The client receives a RangeResponse message from the Range call:

message RangeResponse {
  ResponseHeader header = 1;
  repeated mvccpb.KeyValue kvs = 2;
  bool more = 3;
  int64 count = 4;
}
  • Kvs - the list of key-value pairs matched by the range request. When Count_Only is set, Kvs is empty.
  • More - indicates if there are more keys to return in the requested range if limit is set.
  • Count - the total number of keys satisfying the range request.

Put

Keys are saved into the key-value store by issuing a Put call, which takes a PutRequest:

message PutRequest {
  bytes key = 1;
  bytes value = 2;
  int64 lease = 3;
  bool prev_kv = 4;
  bool ignore_value = 5;
  bool ignore_lease = 6;
}
  • Key - the name of the key to put into the key-value store.
  • Value - the value, in bytes, to associate with the key in the key-value store.
  • Lease - the lease ID to associate with the key in the key-value store. A lease value of 0 indicates no lease.
  • Prev_Kv - when set, responds with the key-value pair data before the update from this Put request.
  • Ignore_Value - when set, update the key without changing its current value. Returns an error if the key does not exist.
  • Ignore_Lease - when set, update the key without changing its current lease.

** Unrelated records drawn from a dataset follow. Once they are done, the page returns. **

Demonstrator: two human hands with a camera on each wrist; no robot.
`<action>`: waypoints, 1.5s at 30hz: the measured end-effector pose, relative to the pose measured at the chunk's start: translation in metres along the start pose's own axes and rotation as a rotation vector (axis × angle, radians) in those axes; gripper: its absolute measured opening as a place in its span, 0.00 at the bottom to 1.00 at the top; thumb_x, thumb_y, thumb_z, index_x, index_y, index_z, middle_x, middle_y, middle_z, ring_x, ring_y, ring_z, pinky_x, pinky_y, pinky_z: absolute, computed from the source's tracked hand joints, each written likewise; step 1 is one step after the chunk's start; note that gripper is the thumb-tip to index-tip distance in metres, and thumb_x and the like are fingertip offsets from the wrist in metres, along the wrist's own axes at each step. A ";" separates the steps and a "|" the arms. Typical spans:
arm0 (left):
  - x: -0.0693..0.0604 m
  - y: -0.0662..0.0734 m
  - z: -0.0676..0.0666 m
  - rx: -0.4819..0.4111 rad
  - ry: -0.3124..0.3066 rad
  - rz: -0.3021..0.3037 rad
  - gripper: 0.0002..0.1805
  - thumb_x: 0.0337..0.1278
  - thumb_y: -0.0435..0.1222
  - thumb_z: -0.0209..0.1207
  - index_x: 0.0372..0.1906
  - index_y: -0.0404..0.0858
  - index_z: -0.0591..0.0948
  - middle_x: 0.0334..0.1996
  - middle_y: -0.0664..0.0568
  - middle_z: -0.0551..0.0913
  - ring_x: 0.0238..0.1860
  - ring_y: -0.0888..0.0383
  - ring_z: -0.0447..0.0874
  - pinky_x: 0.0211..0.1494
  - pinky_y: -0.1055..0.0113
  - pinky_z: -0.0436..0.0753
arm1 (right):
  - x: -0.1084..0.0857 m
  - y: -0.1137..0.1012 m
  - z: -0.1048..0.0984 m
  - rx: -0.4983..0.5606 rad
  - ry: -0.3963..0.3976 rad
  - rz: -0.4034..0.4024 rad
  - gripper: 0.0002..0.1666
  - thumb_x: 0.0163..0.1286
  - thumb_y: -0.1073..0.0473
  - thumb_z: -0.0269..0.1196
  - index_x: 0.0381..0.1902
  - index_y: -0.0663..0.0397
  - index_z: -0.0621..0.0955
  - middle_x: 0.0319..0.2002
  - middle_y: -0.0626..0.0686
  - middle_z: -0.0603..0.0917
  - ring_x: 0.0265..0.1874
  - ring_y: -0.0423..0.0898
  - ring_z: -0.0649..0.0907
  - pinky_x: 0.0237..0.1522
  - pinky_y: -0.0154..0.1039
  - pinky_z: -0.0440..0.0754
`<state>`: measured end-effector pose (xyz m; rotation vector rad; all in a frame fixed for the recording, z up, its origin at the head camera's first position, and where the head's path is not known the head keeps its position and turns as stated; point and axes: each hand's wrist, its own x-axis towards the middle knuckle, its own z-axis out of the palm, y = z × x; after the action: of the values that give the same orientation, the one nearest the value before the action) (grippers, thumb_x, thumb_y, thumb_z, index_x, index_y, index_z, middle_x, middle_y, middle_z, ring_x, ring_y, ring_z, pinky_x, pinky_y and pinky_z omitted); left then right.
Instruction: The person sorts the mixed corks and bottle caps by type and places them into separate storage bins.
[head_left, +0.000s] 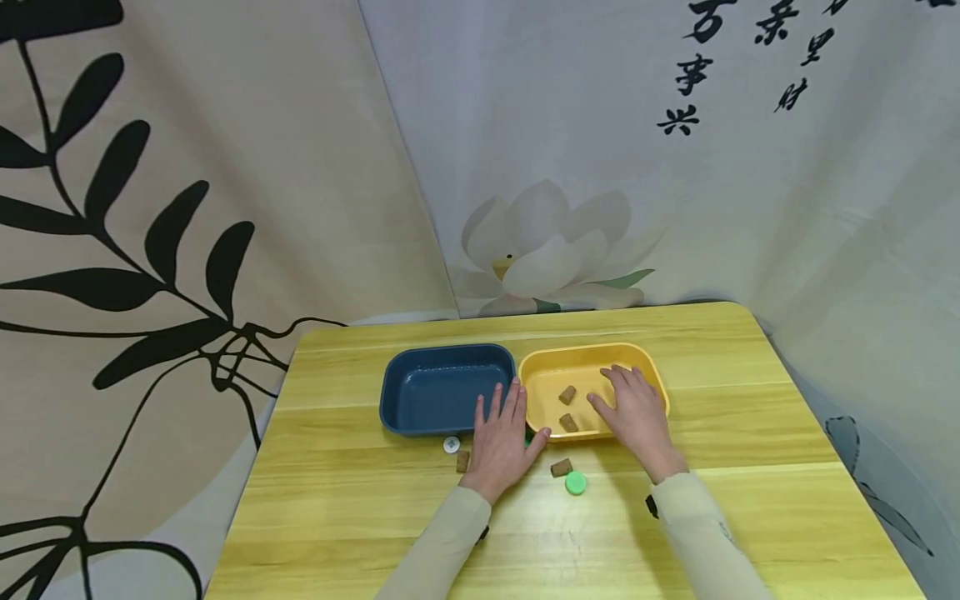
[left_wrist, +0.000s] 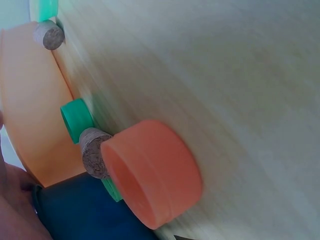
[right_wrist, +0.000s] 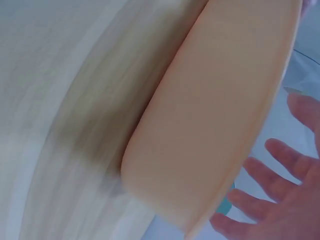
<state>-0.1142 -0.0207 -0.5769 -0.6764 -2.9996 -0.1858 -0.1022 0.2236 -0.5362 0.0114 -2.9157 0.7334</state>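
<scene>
- Head view: the left hand [head_left: 501,442] reaches over the near rim of the blue tray [head_left: 427,387] at its five o'clock corner; its fingers are extended and the thumb stands apart, gripping nothing visible. Whether the fingertips touch the rim cannot be told.
- Head view: the right hand [head_left: 639,412] spans the yellow tray [head_left: 543,375] on its three o'clock side, fingers spread and not closed on anything.
- Head view: two cork stoppers [head_left: 567,395] lie in the yellow tray, around nine o'clock from the right hand. The blue tray sits at the yellow tray's nine o'clock.
- Head view: on the wooden table [head_left: 337,517], a white cap [head_left: 451,444] lies at the left hand's nine o'clock and a third cork [head_left: 462,461] at its eight. Towards four o'clock lie a fourth cork [head_left: 561,467] and a light green bottle cap [head_left: 576,482], side by side.
- Left wrist view: an orange bottle cap [left_wrist: 172,172] stands on its side towards six o'clock. At eight is a cork [left_wrist: 92,154], next to a dark green cap [left_wrist: 79,120] at nine; the blue tray's wall shows at seven.
- Right wrist view: the yellow tray's outer wall slants from one to six o'clock; the right hand's separated fingers show at four.
</scene>
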 end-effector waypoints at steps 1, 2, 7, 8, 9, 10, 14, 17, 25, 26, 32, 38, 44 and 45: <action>0.000 0.000 0.000 -0.001 0.000 0.000 0.47 0.74 0.68 0.39 0.83 0.40 0.58 0.84 0.50 0.49 0.82 0.44 0.50 0.80 0.38 0.51 | -0.003 0.001 -0.001 0.002 0.017 -0.006 0.33 0.74 0.47 0.66 0.67 0.64 0.77 0.69 0.69 0.74 0.72 0.74 0.64 0.67 0.75 0.63; 0.000 0.000 0.001 -0.007 0.003 0.001 0.46 0.74 0.68 0.40 0.83 0.40 0.58 0.84 0.50 0.50 0.82 0.44 0.50 0.80 0.38 0.51 | -0.006 0.002 -0.003 0.005 0.034 -0.015 0.33 0.74 0.47 0.66 0.67 0.64 0.77 0.68 0.69 0.74 0.72 0.74 0.65 0.66 0.75 0.63; -0.001 -0.001 0.002 -0.019 0.017 0.006 0.46 0.74 0.66 0.44 0.82 0.39 0.59 0.83 0.49 0.51 0.82 0.43 0.51 0.79 0.37 0.51 | -0.024 0.006 -0.005 0.005 0.132 -0.076 0.30 0.73 0.50 0.67 0.63 0.66 0.79 0.66 0.69 0.76 0.70 0.74 0.67 0.65 0.75 0.65; -0.001 -0.001 0.002 -0.021 0.020 0.008 0.46 0.74 0.66 0.44 0.82 0.39 0.59 0.83 0.49 0.51 0.82 0.43 0.51 0.79 0.37 0.52 | -0.028 0.007 -0.005 0.006 0.150 -0.087 0.30 0.73 0.50 0.68 0.63 0.66 0.79 0.66 0.69 0.76 0.70 0.74 0.67 0.65 0.75 0.65; -0.001 -0.001 0.002 -0.017 0.021 0.009 0.46 0.74 0.66 0.43 0.82 0.39 0.59 0.83 0.49 0.51 0.82 0.43 0.51 0.79 0.37 0.52 | -0.032 0.007 -0.004 0.007 0.167 -0.096 0.29 0.72 0.51 0.68 0.62 0.66 0.79 0.66 0.69 0.77 0.70 0.74 0.68 0.64 0.75 0.66; -0.001 -0.001 0.002 -0.015 0.021 0.010 0.46 0.74 0.66 0.42 0.82 0.39 0.59 0.83 0.49 0.50 0.82 0.43 0.51 0.79 0.37 0.52 | -0.036 0.007 -0.004 0.006 0.183 -0.104 0.30 0.71 0.51 0.69 0.62 0.66 0.79 0.66 0.69 0.77 0.69 0.74 0.68 0.64 0.74 0.66; -0.001 0.000 0.001 -0.014 0.021 0.013 0.46 0.75 0.67 0.40 0.82 0.39 0.59 0.83 0.49 0.51 0.82 0.44 0.51 0.79 0.37 0.51 | -0.051 0.006 -0.001 0.008 0.222 -0.127 0.31 0.69 0.52 0.70 0.63 0.67 0.79 0.65 0.69 0.77 0.69 0.75 0.69 0.63 0.75 0.68; 0.000 -0.001 0.000 -0.016 0.020 0.012 0.46 0.75 0.67 0.39 0.82 0.39 0.59 0.83 0.49 0.51 0.82 0.44 0.51 0.79 0.38 0.51 | -0.059 0.004 0.001 0.013 0.238 -0.139 0.32 0.69 0.52 0.71 0.63 0.67 0.79 0.66 0.69 0.77 0.68 0.75 0.69 0.62 0.75 0.69; 0.000 -0.001 0.003 -0.023 0.034 0.017 0.46 0.75 0.67 0.41 0.82 0.39 0.60 0.83 0.49 0.51 0.81 0.43 0.52 0.79 0.37 0.51 | -0.074 0.001 0.007 0.012 0.273 -0.184 0.34 0.64 0.53 0.74 0.62 0.65 0.79 0.66 0.69 0.77 0.68 0.75 0.70 0.62 0.74 0.70; 0.000 -0.001 0.003 -0.021 0.037 0.017 0.46 0.75 0.67 0.41 0.82 0.39 0.61 0.83 0.49 0.52 0.81 0.43 0.52 0.79 0.37 0.51 | -0.076 0.000 0.009 0.008 0.276 -0.197 0.34 0.64 0.52 0.74 0.62 0.65 0.79 0.66 0.69 0.77 0.68 0.75 0.70 0.61 0.74 0.70; -0.001 -0.001 0.002 -0.021 0.038 0.018 0.46 0.75 0.67 0.39 0.82 0.38 0.61 0.83 0.49 0.52 0.81 0.43 0.52 0.79 0.37 0.51 | -0.088 -0.012 0.022 0.018 0.326 -0.304 0.37 0.75 0.39 0.62 0.63 0.67 0.78 0.62 0.68 0.79 0.65 0.72 0.74 0.59 0.72 0.73; -0.001 -0.001 0.002 -0.012 0.044 0.020 0.46 0.75 0.67 0.40 0.81 0.38 0.61 0.83 0.48 0.53 0.81 0.43 0.52 0.79 0.37 0.52 | -0.098 -0.024 0.034 -0.001 0.318 -0.388 0.36 0.77 0.37 0.58 0.61 0.66 0.80 0.55 0.64 0.83 0.55 0.66 0.82 0.52 0.66 0.82; -0.001 -0.001 0.002 -0.017 0.048 0.023 0.46 0.75 0.67 0.39 0.81 0.38 0.61 0.83 0.48 0.54 0.82 0.43 0.51 0.79 0.37 0.52 | -0.105 -0.032 0.043 -0.071 0.197 -0.333 0.32 0.66 0.42 0.71 0.59 0.58 0.83 0.55 0.58 0.85 0.53 0.60 0.84 0.52 0.60 0.83; -0.001 -0.002 0.002 -0.017 0.046 0.022 0.46 0.75 0.67 0.39 0.82 0.38 0.61 0.83 0.48 0.54 0.82 0.44 0.50 0.79 0.37 0.52 | -0.105 -0.033 0.044 -0.080 0.178 -0.316 0.32 0.65 0.43 0.72 0.59 0.57 0.83 0.55 0.58 0.85 0.53 0.59 0.84 0.52 0.60 0.83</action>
<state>-0.1143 -0.0221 -0.5790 -0.6968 -2.9488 -0.2236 -0.0022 0.1716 -0.5730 0.3700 -2.6811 0.5349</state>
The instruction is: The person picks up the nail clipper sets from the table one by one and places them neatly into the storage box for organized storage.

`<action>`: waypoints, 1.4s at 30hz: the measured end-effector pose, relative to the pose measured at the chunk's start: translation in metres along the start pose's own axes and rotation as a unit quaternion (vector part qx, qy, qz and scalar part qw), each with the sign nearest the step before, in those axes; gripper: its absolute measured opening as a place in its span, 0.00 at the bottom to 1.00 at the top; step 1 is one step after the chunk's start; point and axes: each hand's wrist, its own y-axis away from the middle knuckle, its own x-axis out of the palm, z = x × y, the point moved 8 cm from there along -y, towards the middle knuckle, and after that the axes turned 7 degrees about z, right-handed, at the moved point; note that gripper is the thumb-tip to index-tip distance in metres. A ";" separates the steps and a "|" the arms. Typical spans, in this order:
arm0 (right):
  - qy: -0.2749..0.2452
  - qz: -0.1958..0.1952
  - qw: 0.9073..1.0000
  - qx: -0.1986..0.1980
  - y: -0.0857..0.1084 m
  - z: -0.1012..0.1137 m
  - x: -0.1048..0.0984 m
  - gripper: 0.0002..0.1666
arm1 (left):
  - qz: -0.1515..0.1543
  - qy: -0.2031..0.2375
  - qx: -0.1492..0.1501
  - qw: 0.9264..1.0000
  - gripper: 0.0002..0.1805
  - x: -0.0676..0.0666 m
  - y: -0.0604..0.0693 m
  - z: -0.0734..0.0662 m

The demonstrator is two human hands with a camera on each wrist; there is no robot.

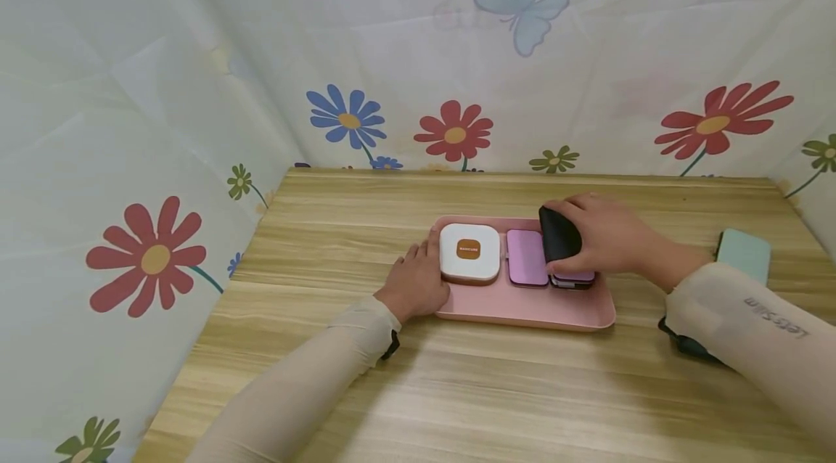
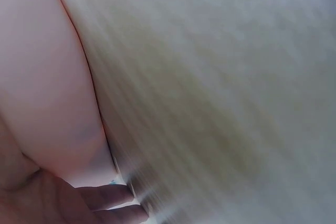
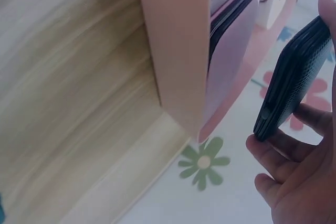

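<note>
My right hand (image 1: 597,234) pinches a flat black textured case (image 1: 559,234) between thumb and fingers. In the right wrist view the black case (image 3: 296,77) is tilted and apart from the pink tray (image 3: 178,40). Below that hand, a lilac-topped case (image 1: 575,278) sits in the tray, partly hidden. Another lilac-topped case (image 1: 526,257) lies to its left. At the tray's left end is a white rounded-square box (image 1: 469,267) with a brown label. My left hand (image 1: 418,281) rests against the tray's left side, fingers extended; the left wrist view shows its fingers (image 2: 110,198) beside the pink wall.
A mint-green flat case (image 1: 744,252) lies on the wooden table (image 1: 366,209) to the right, partly behind my right forearm. A dark object (image 1: 692,347) shows under that forearm. Flower-printed cloth (image 1: 405,49) hangs behind and beside the table.
</note>
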 end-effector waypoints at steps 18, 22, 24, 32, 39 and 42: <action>0.078 0.008 0.996 -0.044 -0.029 0.037 0.011 0.66 | 0.001 0.006 -0.001 1.000 0.50 0.000 0.000 0.001; 0.099 0.011 0.993 -0.061 -0.034 0.045 0.015 0.67 | -0.002 0.000 -0.001 1.000 0.50 -0.001 0.001 0.000; 0.101 0.014 0.993 -0.061 -0.036 0.047 0.017 0.68 | -0.002 -0.002 -0.002 1.000 0.50 -0.001 0.001 0.000; 0.098 0.007 0.993 -0.059 -0.037 0.050 0.019 0.68 | -0.006 0.001 -0.004 1.000 0.50 -0.001 0.001 0.000; 0.109 0.027 0.992 -0.050 -0.037 0.048 0.025 0.68 | -0.002 -0.001 -0.005 1.000 0.49 0.000 0.001 0.000; 0.122 0.035 0.991 -0.045 -0.038 0.048 0.028 0.68 | -0.001 -0.001 -0.005 1.000 0.50 -0.001 0.001 0.000</action>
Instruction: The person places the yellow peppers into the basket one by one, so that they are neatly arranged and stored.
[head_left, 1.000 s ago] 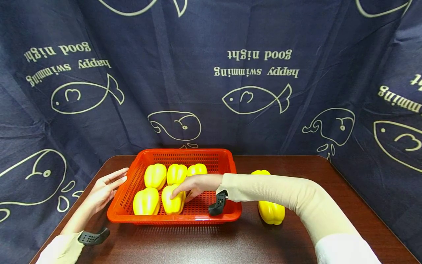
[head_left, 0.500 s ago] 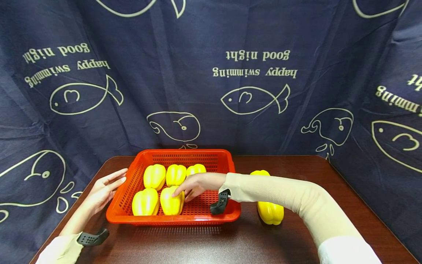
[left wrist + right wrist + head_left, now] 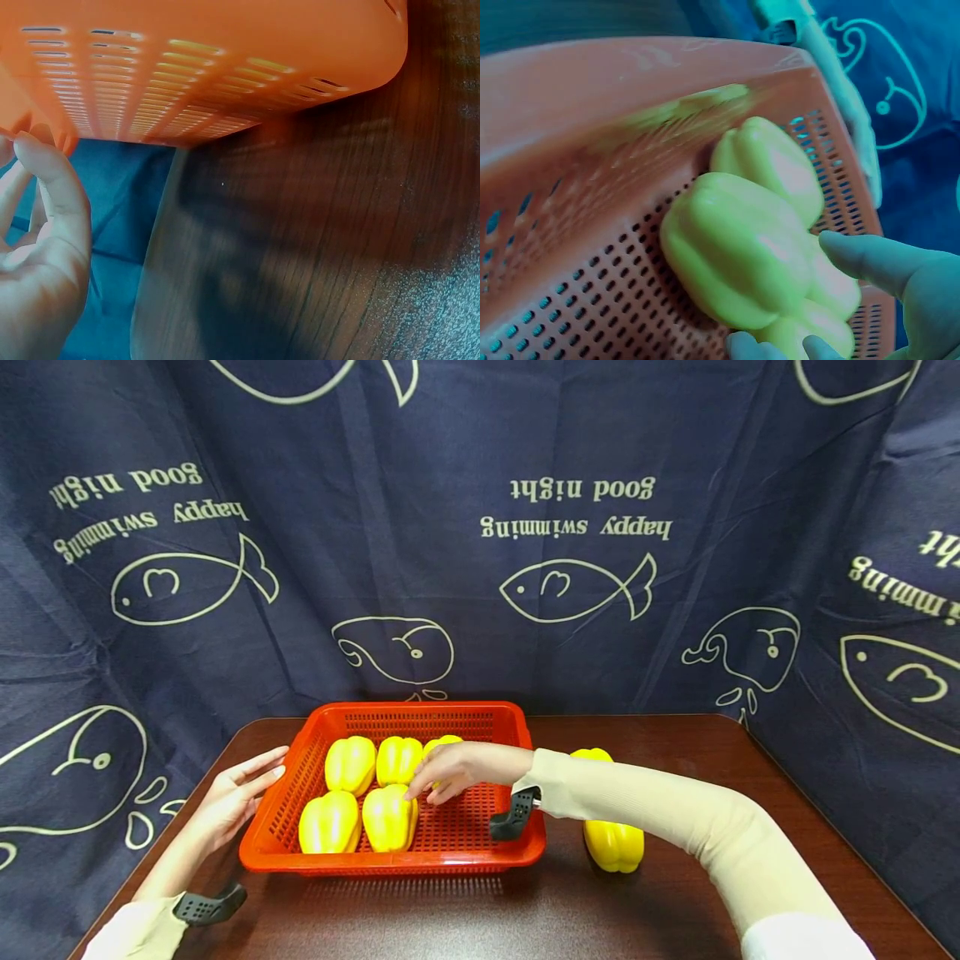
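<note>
A red plastic basket (image 3: 480, 858) holds several yellow bell peppers in two rows. My right hand (image 3: 461, 768) is over the basket, just right of the front-row bell pepper (image 3: 388, 820), with its fingers spread loosely and nothing gripped. In the right wrist view that bell pepper (image 3: 735, 247) lies apart from the thumb (image 3: 885, 262); other fingertips show low in the frame, close to the peppers. My left hand (image 3: 234, 797) touches the basket's left rim with its fingertips, fingers mostly straight. The left wrist view has this hand (image 3: 49, 247) against the basket's edge.
More yellow bell pepper (image 3: 615, 846) surface shows on the table right of the basket, and another yellow patch (image 3: 592, 755) behind it, partly covered by my right sleeve (image 3: 645, 793). A dark blue printed curtain (image 3: 465, 527) hangs behind the brown table (image 3: 390, 918).
My right hand has let go of the front-row bell pepper and lifted up and to the right. That pepper stays in the basket. The left hand keeps its place at the rim.
</note>
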`<state>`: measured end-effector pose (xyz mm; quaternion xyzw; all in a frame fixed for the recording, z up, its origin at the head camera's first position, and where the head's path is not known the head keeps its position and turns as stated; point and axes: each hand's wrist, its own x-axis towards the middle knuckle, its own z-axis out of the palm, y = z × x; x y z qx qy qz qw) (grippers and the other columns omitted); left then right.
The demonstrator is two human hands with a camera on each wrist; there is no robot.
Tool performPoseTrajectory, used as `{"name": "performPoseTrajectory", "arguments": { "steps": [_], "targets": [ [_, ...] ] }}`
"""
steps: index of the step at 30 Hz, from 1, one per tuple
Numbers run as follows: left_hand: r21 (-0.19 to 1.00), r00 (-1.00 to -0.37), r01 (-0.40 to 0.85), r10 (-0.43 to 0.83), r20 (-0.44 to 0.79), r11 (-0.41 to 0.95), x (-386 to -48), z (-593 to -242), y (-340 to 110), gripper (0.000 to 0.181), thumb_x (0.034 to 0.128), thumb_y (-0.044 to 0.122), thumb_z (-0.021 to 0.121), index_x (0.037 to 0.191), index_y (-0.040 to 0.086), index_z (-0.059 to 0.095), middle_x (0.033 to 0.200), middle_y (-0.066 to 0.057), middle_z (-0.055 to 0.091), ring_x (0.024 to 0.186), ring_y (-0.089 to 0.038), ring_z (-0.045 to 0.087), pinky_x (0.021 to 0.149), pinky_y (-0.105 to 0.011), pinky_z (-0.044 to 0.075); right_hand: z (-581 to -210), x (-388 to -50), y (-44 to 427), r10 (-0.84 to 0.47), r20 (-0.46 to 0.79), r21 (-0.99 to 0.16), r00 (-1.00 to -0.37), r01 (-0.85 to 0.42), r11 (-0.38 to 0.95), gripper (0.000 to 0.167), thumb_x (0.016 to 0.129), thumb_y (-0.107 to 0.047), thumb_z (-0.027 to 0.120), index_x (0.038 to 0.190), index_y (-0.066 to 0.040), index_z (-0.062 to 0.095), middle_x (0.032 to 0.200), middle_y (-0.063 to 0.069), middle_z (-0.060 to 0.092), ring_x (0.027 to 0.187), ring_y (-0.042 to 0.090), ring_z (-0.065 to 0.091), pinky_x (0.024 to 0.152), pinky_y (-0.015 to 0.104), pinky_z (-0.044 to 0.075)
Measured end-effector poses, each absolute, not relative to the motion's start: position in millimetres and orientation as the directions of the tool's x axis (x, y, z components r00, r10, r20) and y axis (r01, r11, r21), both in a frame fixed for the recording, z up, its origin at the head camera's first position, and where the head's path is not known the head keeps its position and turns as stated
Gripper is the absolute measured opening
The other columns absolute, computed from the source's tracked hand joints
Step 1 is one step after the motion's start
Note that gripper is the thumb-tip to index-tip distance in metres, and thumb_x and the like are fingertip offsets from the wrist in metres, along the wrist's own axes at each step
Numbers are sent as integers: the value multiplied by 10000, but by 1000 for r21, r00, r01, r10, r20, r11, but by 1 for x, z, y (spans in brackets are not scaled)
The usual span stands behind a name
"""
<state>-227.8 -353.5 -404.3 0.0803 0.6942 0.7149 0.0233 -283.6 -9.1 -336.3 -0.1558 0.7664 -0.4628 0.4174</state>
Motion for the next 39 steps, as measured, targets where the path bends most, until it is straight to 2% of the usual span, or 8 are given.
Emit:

Returns an error if the key does not exist.

The client receives a PutResponse message from the Put call:

message PutResponse {
  ResponseHeader header = 1;
  mvccpb.KeyValue prev_kv = 2;
}
  • Prev_Kv - the key-value pair overwritten by the Put, if Prev_Kv was set in the PutRequest.

Delete Range

Ranges of keys are deleted using the DeleteRange call, which takes a DeleteRangeRequest:

message DeleteRangeRequest {
  bytes key = 1;
  bytes range_end = 2;
  bool prev_kv = 3;
}
  • Key, Range_End - The key range to delete.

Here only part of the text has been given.